Problem to work on | From the records below, transcribe only the lines running from the one with "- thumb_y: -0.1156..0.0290" through the one with "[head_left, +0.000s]". Keep both of those end lines.

Available records |
=-=-=
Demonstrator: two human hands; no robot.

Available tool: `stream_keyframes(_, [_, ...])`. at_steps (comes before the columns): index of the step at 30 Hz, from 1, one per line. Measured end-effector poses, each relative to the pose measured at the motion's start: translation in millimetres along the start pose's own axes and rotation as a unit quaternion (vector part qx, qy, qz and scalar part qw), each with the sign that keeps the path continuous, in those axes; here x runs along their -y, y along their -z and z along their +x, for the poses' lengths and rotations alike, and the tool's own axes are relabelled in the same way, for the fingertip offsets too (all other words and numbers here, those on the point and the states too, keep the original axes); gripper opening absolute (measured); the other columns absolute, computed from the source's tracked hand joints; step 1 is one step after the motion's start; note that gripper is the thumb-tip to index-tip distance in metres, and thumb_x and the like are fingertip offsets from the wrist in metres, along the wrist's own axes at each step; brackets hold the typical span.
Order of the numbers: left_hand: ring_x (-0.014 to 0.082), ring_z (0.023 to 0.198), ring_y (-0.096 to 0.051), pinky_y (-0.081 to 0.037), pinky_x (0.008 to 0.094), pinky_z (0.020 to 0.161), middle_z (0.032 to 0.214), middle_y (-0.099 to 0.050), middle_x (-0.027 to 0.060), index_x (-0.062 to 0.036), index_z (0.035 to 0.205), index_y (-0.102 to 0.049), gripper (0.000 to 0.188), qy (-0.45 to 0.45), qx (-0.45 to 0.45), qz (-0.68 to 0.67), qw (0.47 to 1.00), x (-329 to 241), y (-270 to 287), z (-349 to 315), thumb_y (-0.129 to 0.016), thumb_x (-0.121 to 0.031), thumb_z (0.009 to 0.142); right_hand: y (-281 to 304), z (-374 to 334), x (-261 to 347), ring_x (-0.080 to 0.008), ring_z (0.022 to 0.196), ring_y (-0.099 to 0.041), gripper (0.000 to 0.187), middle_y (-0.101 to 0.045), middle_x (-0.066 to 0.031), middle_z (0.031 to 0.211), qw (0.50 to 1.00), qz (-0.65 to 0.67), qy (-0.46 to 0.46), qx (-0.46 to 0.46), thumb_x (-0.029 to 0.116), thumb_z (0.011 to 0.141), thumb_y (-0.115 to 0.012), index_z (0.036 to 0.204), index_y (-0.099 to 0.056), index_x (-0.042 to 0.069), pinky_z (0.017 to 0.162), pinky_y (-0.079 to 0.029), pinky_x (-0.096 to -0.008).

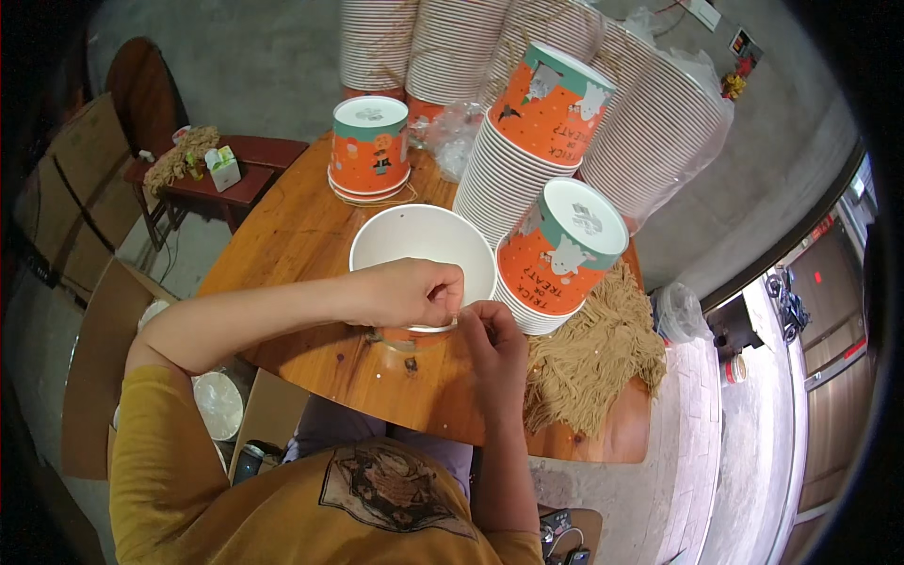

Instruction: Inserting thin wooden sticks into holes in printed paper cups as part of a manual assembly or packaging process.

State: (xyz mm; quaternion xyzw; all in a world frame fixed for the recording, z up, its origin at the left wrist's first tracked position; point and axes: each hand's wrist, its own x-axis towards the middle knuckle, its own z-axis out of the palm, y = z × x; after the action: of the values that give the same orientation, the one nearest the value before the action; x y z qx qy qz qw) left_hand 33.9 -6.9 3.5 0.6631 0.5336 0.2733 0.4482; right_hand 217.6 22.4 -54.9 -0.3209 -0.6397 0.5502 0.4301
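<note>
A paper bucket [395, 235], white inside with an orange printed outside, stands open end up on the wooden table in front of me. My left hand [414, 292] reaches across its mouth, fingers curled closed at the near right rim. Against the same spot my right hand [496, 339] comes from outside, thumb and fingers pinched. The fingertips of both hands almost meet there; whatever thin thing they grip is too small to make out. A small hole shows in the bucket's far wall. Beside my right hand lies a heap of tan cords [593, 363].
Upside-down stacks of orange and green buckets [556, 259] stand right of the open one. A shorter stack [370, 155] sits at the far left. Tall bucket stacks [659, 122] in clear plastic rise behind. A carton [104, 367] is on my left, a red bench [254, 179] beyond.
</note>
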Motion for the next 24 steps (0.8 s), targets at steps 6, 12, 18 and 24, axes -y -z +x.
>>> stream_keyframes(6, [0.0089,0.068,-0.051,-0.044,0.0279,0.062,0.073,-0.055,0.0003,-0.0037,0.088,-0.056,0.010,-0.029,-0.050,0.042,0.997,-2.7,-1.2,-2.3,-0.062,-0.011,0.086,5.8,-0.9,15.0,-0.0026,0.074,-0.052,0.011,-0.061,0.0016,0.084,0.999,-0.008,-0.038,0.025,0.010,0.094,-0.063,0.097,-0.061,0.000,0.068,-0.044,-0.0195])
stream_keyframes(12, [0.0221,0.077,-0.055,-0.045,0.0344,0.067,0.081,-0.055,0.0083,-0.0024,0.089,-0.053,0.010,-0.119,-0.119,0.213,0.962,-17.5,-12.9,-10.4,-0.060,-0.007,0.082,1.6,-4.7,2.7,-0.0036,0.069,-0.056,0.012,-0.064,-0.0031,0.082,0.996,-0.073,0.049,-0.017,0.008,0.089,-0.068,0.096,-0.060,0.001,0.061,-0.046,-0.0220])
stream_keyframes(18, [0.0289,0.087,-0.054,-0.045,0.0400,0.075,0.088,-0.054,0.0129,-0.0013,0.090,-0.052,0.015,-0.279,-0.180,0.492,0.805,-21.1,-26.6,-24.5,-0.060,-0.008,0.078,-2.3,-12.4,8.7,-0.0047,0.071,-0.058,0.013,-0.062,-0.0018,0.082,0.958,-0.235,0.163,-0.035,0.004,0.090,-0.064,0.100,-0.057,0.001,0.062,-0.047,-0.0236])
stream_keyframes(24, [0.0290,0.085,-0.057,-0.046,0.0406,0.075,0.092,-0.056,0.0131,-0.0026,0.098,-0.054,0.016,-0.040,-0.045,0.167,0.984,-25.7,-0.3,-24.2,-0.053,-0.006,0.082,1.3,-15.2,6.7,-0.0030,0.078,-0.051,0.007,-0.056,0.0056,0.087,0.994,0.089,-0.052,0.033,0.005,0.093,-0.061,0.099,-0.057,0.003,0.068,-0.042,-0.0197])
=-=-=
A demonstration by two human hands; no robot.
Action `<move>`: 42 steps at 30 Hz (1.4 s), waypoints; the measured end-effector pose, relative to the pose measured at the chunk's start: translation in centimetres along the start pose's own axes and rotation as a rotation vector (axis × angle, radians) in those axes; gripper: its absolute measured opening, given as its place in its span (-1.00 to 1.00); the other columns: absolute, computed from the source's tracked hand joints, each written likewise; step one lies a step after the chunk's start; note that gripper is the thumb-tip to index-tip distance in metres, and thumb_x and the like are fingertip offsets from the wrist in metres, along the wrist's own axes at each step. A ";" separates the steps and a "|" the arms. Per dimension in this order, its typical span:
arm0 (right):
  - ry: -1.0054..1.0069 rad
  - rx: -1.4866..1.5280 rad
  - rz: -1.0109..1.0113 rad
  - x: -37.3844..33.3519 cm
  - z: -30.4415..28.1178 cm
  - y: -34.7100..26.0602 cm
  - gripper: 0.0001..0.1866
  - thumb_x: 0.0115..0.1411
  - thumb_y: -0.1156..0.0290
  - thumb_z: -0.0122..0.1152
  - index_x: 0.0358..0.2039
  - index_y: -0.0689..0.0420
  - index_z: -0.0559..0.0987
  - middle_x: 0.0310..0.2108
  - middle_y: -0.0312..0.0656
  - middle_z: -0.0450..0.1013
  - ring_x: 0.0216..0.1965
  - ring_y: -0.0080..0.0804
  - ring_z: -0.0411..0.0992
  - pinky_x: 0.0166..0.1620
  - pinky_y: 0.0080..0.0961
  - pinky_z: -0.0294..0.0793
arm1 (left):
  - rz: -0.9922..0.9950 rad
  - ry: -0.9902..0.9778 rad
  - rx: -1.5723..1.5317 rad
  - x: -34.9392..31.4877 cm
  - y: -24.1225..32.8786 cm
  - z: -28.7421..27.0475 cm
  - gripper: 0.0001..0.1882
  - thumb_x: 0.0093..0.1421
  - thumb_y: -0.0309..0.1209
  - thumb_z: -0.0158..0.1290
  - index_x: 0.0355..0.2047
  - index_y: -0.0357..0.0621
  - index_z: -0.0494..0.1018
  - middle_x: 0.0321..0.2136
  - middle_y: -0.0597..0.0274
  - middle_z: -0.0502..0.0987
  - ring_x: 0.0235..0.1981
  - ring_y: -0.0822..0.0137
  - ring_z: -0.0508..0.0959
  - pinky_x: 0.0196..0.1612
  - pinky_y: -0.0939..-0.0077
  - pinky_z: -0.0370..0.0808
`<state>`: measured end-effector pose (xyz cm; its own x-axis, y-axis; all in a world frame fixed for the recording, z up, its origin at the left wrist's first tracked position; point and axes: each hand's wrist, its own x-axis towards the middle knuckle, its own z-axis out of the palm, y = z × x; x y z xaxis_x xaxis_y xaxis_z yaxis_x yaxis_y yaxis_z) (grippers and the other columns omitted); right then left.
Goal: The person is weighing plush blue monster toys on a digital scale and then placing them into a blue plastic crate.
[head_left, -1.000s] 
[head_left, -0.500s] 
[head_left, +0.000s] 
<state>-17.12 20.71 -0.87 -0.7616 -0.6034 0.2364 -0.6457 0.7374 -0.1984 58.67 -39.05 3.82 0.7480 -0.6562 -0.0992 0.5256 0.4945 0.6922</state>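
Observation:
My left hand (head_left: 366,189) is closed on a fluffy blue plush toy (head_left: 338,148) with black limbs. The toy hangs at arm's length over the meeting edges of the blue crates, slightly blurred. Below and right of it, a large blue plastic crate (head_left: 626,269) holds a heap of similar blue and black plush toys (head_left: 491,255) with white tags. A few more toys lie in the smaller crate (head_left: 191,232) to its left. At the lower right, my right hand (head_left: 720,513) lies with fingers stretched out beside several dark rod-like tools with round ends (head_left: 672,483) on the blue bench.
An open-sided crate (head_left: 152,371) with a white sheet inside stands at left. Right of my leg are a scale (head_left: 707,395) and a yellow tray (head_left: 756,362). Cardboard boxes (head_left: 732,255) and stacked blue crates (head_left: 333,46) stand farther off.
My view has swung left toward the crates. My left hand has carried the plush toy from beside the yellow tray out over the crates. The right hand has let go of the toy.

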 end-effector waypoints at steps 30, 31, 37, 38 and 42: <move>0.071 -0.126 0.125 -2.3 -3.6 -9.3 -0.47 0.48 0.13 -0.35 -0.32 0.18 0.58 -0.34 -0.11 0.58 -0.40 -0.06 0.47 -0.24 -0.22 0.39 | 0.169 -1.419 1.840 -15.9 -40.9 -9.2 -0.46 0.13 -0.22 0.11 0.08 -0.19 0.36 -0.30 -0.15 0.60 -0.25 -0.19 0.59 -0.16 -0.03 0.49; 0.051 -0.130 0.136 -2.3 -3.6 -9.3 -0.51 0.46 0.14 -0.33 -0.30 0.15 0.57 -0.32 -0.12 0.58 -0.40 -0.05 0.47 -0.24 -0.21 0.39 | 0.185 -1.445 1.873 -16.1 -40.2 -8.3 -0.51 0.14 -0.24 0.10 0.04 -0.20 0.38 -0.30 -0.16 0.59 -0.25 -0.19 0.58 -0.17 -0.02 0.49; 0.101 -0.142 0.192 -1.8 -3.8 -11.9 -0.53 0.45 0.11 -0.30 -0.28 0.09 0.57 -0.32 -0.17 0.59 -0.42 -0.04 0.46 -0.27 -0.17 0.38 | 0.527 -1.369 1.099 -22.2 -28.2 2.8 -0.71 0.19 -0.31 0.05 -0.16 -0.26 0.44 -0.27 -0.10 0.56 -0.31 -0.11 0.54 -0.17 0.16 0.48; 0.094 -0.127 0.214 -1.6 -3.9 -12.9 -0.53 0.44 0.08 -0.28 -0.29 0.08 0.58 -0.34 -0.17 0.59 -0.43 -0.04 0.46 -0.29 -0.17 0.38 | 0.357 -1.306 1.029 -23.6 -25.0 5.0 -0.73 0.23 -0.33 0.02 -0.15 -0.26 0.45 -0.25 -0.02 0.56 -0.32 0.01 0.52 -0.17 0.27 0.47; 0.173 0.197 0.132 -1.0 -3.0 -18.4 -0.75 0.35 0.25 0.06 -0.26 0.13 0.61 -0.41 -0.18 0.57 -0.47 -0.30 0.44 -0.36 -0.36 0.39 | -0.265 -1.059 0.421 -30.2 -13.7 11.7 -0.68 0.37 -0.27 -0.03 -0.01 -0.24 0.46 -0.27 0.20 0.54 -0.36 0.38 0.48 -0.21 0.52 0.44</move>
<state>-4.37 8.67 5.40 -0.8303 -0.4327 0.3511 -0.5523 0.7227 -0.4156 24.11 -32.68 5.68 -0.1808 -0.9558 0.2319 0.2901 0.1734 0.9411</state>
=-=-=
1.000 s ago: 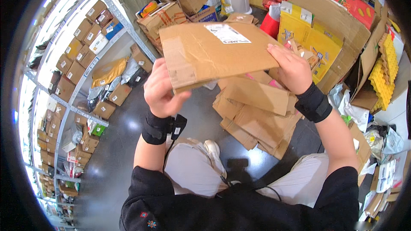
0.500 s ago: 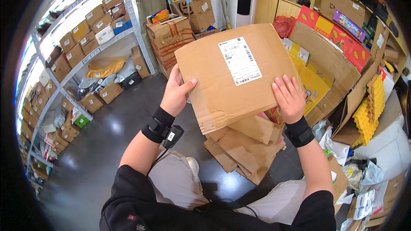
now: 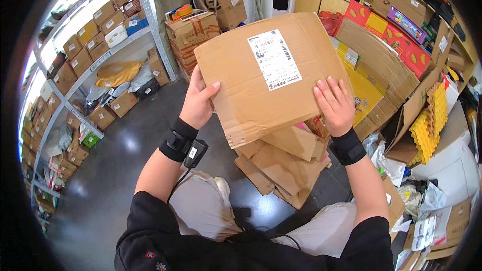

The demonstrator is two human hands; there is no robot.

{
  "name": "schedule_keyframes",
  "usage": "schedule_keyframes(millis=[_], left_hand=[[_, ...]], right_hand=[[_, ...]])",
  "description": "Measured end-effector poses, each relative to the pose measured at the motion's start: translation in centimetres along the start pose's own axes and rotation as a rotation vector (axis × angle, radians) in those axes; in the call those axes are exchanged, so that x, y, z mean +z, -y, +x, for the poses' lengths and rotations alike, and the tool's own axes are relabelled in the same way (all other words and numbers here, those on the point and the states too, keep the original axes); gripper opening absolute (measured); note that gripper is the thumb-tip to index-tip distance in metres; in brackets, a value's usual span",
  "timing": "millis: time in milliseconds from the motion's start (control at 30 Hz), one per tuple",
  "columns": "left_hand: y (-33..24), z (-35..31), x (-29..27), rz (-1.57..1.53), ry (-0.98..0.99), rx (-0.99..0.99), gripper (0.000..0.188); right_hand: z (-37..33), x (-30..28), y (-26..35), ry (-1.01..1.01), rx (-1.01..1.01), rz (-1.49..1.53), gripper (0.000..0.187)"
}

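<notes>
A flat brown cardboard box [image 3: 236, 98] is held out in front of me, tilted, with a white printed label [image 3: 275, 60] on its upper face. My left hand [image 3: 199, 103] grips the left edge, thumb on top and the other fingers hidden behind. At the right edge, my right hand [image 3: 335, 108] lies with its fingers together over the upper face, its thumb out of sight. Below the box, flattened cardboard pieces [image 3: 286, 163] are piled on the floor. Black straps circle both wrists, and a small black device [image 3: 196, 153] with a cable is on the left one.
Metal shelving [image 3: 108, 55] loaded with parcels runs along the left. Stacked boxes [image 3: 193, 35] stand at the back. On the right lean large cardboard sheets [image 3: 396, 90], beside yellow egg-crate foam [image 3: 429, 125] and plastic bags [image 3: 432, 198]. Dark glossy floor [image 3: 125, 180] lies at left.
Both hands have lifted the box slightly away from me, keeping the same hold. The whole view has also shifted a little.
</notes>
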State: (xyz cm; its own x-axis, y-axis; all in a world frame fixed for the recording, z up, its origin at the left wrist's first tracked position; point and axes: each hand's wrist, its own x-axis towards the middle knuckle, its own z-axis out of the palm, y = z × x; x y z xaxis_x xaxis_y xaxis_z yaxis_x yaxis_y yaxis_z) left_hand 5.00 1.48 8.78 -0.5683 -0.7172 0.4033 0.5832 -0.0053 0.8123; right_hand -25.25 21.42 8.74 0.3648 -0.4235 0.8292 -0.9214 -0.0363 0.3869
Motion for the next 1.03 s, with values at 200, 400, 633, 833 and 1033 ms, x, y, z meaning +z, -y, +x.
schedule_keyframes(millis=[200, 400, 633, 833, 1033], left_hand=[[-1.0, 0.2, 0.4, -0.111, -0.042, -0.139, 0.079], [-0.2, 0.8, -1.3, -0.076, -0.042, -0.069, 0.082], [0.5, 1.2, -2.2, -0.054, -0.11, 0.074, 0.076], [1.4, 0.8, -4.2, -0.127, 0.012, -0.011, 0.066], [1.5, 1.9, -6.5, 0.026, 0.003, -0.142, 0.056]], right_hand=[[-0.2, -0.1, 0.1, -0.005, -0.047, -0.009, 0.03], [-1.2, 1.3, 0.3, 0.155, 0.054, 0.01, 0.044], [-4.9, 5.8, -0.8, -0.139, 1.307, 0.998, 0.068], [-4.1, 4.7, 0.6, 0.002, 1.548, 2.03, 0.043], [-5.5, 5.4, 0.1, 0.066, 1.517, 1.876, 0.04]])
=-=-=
Finished task |
  - thumb_y: -0.1156..0.0290
  - thumb_z: -0.0122..0.1152
  - index_x: 0.0358..0.2039
  - index_y: -0.0689..0.0420
  - index_z: -0.0559..0.0987
  - middle_x: 0.0310..0.2108
  - middle_y: -0.0312..0.0656
  - middle_z: -0.0450..0.1013
  - ring_x: 0.0216..0.1965
  - ring_y: -0.0080..0.0804
  - ring_z: -0.0411..0.0992
  - pinky_x: 0.0166..0.1620
  - pinky_y: 0.0080..0.0961
  - pinky_z: -0.0294..0.0793
arm1 (left):
  - rz: -0.9922..0.9950 rad
  - ry: -0.9902..0.9778 rad
  - rx: -1.5723..1.5317 rad
  - x: -34.9392..31.4877 cm
  - y: -24.1225..32.8786 cm
  - z: -28.7421..27.0475 cm
  - gripper: 0.0001..0.1882
  - thumb_x: 0.0093..0.1421
  - thumb_y: -0.0309..0.1209
  - thumb_z: -0.0158..0.1290
  - index_x: 0.0355..0.2047
  - index_y: -0.0357..0.0621
  - index_z: -0.0494..0.1018
  - middle_x: 0.0321..0.2136
  - middle_y: -0.0597..0.0274
  - middle_z: -0.0502..0.0987
  - ring_x: 0.0235..0.1981
  - ring_y: -0.0822..0.0137
  - ring_z: -0.0508..0.0959
  - pinky_x: 0.0196..0.1612
  - pinky_y: -0.0939..-0.0077
  - pinky_z: -0.0370..0.0808
`<state>`: measured end-effector pose (xyz cm; its own x-axis, y-axis; all in a world frame fixed for the recording, z up, its origin at the left wrist's first tracked position; point and axes: each hand's wrist, its own x-axis towards the middle knuckle, its own z-axis out of the palm, y = z × x; x y z xaxis_x xaxis_y xaxis_z yaxis_x yaxis_y yaxis_z) (grippers and the other columns omitted); right then left.
Goal: The person is weighing plush blue monster toys on a digital scale and then placing them into a blue plastic crate.
[head_left, -1.000s] 
[head_left, -0.500s] 
[head_left, +0.000s] 

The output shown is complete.